_DATA_
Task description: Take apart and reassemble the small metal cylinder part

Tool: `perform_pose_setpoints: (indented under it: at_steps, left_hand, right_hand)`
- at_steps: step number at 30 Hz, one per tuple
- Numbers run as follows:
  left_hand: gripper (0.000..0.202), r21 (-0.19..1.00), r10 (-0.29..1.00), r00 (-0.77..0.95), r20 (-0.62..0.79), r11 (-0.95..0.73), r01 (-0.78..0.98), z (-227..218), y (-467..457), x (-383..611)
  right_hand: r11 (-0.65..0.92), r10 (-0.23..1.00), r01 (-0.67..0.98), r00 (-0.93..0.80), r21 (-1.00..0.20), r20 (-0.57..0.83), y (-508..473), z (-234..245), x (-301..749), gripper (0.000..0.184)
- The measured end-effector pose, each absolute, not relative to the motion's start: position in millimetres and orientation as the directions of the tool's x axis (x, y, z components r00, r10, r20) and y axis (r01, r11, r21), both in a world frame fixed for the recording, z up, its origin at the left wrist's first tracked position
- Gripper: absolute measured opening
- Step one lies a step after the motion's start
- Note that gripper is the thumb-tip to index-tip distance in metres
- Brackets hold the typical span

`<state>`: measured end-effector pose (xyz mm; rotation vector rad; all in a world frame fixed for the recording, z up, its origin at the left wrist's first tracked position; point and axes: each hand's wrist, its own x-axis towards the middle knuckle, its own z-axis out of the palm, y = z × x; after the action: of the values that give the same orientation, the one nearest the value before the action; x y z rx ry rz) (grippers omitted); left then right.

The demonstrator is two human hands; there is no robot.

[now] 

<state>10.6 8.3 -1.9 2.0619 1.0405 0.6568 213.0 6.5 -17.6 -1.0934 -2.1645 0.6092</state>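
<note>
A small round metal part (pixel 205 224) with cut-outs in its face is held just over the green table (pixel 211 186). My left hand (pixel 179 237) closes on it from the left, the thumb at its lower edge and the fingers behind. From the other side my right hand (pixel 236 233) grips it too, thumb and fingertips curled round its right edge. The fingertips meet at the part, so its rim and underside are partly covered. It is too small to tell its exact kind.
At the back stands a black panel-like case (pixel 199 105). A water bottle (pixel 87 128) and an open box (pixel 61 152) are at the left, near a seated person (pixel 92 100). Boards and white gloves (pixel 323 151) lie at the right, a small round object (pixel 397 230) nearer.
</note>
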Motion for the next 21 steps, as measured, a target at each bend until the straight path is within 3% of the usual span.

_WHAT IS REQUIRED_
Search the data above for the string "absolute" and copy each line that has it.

_TASK SOLUTION_
- The measured end-effector pose, each absolute, not relative to the motion's start: position in millimetres and orientation as the directions of the tool's x axis (x, y, z components r00, r10, r20) and y axis (r01, r11, r21), both in a world frame fixed for the recording, z up, its origin at the left wrist's first tracked position
- Gripper: absolute measured opening

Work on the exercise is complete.